_Assignment_.
Retype each line of the material exactly, please, skipping any picture in it.
::::::
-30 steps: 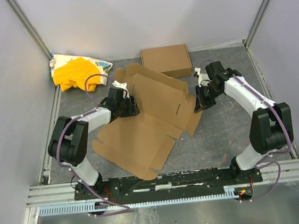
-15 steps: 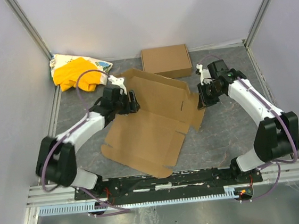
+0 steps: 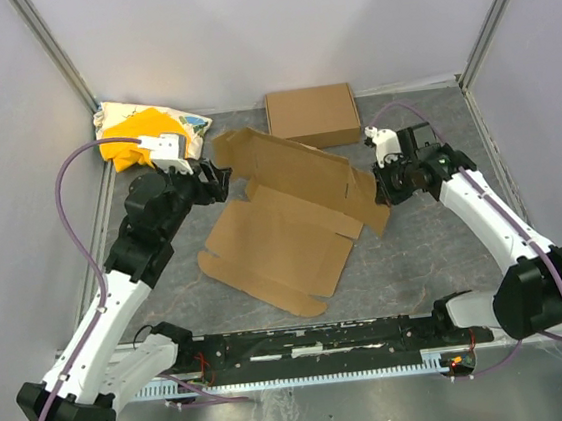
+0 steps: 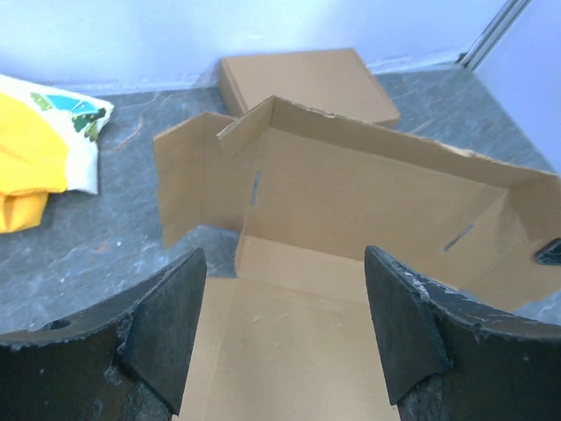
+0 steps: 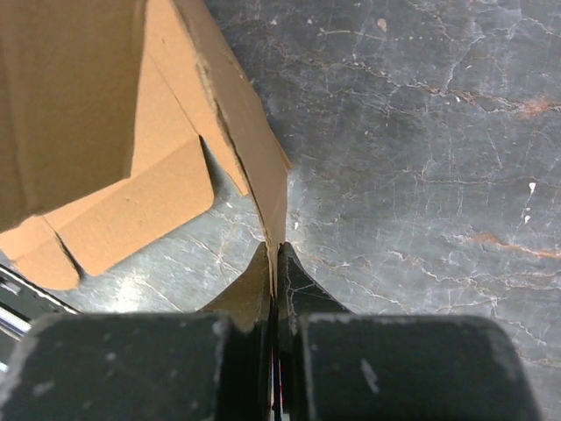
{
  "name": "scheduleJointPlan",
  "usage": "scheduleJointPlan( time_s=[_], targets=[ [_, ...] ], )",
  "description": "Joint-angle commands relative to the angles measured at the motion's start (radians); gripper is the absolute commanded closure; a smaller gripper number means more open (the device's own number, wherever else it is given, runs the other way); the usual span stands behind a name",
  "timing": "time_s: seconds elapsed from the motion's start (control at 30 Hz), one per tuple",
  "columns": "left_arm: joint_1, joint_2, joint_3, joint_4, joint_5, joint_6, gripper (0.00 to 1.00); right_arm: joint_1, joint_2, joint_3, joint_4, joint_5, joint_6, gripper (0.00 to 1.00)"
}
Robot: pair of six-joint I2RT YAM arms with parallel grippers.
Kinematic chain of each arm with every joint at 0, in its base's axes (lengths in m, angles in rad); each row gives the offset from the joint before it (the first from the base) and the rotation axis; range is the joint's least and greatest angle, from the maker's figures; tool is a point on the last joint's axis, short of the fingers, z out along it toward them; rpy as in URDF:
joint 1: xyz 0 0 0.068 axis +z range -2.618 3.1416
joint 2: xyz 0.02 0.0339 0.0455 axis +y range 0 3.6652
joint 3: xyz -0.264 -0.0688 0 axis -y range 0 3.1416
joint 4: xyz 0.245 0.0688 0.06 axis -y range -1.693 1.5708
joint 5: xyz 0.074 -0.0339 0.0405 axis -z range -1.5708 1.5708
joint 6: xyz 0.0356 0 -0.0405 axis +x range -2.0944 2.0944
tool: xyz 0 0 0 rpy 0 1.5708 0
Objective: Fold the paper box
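Observation:
The paper box (image 3: pixel 283 225) is an unfolded brown cardboard sheet in mid table, its near panel flat and its far panel raised. In the left wrist view the raised panel (image 4: pixel 377 189) stands ahead. My left gripper (image 3: pixel 219 180) is open and empty, lifted above the sheet's left edge; in its own view the gripper (image 4: pixel 280 338) shows cardboard between the spread fingers. My right gripper (image 3: pixel 377 188) is shut on the box's right side flap (image 5: pixel 254 149), pinching its edge in the right wrist view, where the gripper (image 5: pixel 275 263) is just above the tabletop.
A closed flat brown carton (image 3: pixel 313 115) lies at the back, also in the left wrist view (image 4: pixel 307 81). A yellow cloth bundle (image 3: pixel 147 134) lies in the back left corner. White walls enclose the grey table (image 3: pixel 435 244).
My left gripper has let go of the box's left edge and risen back to the left, now open. The box has shifted slightly right. The right gripper keeps its grip on the flap.

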Motion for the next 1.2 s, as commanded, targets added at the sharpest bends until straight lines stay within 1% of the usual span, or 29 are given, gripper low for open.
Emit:
scheduleJointPlan(
  time_s=[0.0,0.13,0.23,0.4,0.47,0.53,0.63,0.7,0.83,0.93,1.0,1.03,1.1,1.17],
  targets=[
    [-0.001,0.010,-0.009,-0.019,-0.031,0.124,0.20,0.027,-0.054,-0.022,0.046,-0.004,-0.106,0.98],
    [-0.002,0.027,0.027,0.022,0.011,0.187,0.18,0.062,-0.123,-0.064,0.059,0.025,-0.180,0.98],
    [-0.003,0.049,0.044,0.074,0.034,0.208,0.17,0.077,-0.175,-0.103,0.081,0.060,-0.191,0.98],
    [-0.010,0.153,0.133,0.088,0.103,0.204,0.17,0.093,-0.220,-0.157,0.104,0.091,-0.197,0.98],
    [-0.034,0.197,0.172,0.080,0.131,0.237,0.17,0.097,-0.219,-0.161,0.104,0.090,-0.197,0.98],
    [-0.088,0.237,0.214,0.052,0.102,0.338,0.17,0.100,-0.213,-0.161,0.105,0.090,-0.196,0.98],
    [-0.180,0.286,0.246,0.030,0.041,0.574,0.16,0.104,-0.201,-0.160,0.106,0.082,-0.194,0.98],
    [-0.205,0.309,0.248,0.018,0.064,0.706,0.16,0.106,-0.193,-0.155,0.102,0.075,-0.194,0.98],
    [-0.207,0.320,0.204,0.009,0.129,0.948,0.18,0.107,-0.183,-0.150,0.094,0.064,-0.197,0.98],
    [-0.204,0.328,0.191,-0.033,0.155,1.072,0.19,0.108,-0.183,-0.149,0.092,0.058,-0.198,0.98],
    [-0.196,0.336,0.171,-0.020,0.172,1.136,0.19,0.108,-0.180,-0.149,0.094,0.050,-0.200,0.98],
    [-0.187,0.340,0.156,-0.004,0.201,1.169,0.19,0.109,-0.178,-0.148,0.094,0.045,-0.200,0.98],
    [-0.175,0.355,0.133,0.035,0.241,1.216,0.19,0.109,-0.176,-0.147,0.090,0.040,-0.200,0.98],
    [-0.157,0.378,0.139,0.055,0.287,1.227,0.19,0.108,-0.177,-0.149,0.089,0.041,-0.201,0.98]
  ],
)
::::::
_Result of this task_.
-30 steps: 
-15 steps: 
+0 steps: 
+0 steps: 
+0 steps: 
{
  "name": "scheduleJointPlan",
  "usage": "scheduleJointPlan( time_s=[_], targets=[ [_, ...] ], )",
  "description": "Joint-angle commands relative to the angles measured at the motion's start (radians); gripper is the absolute commanded closure; a smaller gripper number means more open (the device's own number, wherever else it is given, runs the other way); the usual span stands behind a name",
  "timing": "time_s: seconds elapsed from the motion's start (control at 30 Hz), one per tuple",
  "columns": "left_arm: joint_1, joint_2, joint_3, joint_4, joint_5, joint_6, gripper (0.00 to 1.00); right_arm: joint_1, joint_2, joint_3, joint_4, joint_5, joint_6, gripper (0.00 to 1.00)"
}
Robot: pair of six-joint I2RT YAM arms with parallel grippers.
Kinematic chain of each arm with every joint at 0, in its base's axes (lengths in m, angles in rad); each row gives the offset from the joint before it (the first from the base) and the rotation axis; range is the joint's least and greatest angle, from the maker's figures; tool is a point on the last joint's axis, short of the fingers, z out along it toward them; rpy as in URDF:
joint 1: xyz 0 0 0.068 axis +z range -2.618 3.1416
joint 2: xyz 0.02 0.0339 0.0455 axis +y range 0 3.6652
joint 3: xyz -0.264 -0.0688 0 axis -y range 0 3.1416
joint 4: xyz 0.245 0.0688 0.06 axis -y range -1.693 1.5708
joint 5: xyz 0.074 -0.0339 0.0405 axis -z range -1.5708 1.5708
joint 6: xyz 0.0356 0 -0.0405 axis +x range -2.0944 2.0944
tool: xyz 0 0 0 rpy 0 1.5708 0
Objective: Fold the paper box
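Observation:
The paper box (image 3: pixel 283 225) is an unfolded brown cardboard sheet in mid table, its near panel flat and its far panel raised. In the left wrist view the raised panel (image 4: pixel 377 189) stands ahead. My left gripper (image 3: pixel 219 180) is open and empty, lifted above the sheet's left edge; in its own view the gripper (image 4: pixel 280 338) shows cardboard between the spread fingers. My right gripper (image 3: pixel 377 188) is shut on the box's right side flap (image 5: pixel 254 149), pinching its edge in the right wrist view, where the gripper (image 5: pixel 275 263) is just above the tabletop.
A closed flat brown carton (image 3: pixel 313 115) lies at the back, also in the left wrist view (image 4: pixel 307 81). A yellow cloth bundle (image 3: pixel 147 134) lies in the back left corner. White walls enclose the grey table (image 3: pixel 435 244).
My left gripper has let go of the box's left edge and risen back to the left, now open. The box has shifted slightly right. The right gripper keeps its grip on the flap.
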
Motion for the next 1.2 s, as commanded, targets added at the sharpest bends until straight lines stay within 1% of the usual span, or 29 are given, gripper low for open.
Emit:
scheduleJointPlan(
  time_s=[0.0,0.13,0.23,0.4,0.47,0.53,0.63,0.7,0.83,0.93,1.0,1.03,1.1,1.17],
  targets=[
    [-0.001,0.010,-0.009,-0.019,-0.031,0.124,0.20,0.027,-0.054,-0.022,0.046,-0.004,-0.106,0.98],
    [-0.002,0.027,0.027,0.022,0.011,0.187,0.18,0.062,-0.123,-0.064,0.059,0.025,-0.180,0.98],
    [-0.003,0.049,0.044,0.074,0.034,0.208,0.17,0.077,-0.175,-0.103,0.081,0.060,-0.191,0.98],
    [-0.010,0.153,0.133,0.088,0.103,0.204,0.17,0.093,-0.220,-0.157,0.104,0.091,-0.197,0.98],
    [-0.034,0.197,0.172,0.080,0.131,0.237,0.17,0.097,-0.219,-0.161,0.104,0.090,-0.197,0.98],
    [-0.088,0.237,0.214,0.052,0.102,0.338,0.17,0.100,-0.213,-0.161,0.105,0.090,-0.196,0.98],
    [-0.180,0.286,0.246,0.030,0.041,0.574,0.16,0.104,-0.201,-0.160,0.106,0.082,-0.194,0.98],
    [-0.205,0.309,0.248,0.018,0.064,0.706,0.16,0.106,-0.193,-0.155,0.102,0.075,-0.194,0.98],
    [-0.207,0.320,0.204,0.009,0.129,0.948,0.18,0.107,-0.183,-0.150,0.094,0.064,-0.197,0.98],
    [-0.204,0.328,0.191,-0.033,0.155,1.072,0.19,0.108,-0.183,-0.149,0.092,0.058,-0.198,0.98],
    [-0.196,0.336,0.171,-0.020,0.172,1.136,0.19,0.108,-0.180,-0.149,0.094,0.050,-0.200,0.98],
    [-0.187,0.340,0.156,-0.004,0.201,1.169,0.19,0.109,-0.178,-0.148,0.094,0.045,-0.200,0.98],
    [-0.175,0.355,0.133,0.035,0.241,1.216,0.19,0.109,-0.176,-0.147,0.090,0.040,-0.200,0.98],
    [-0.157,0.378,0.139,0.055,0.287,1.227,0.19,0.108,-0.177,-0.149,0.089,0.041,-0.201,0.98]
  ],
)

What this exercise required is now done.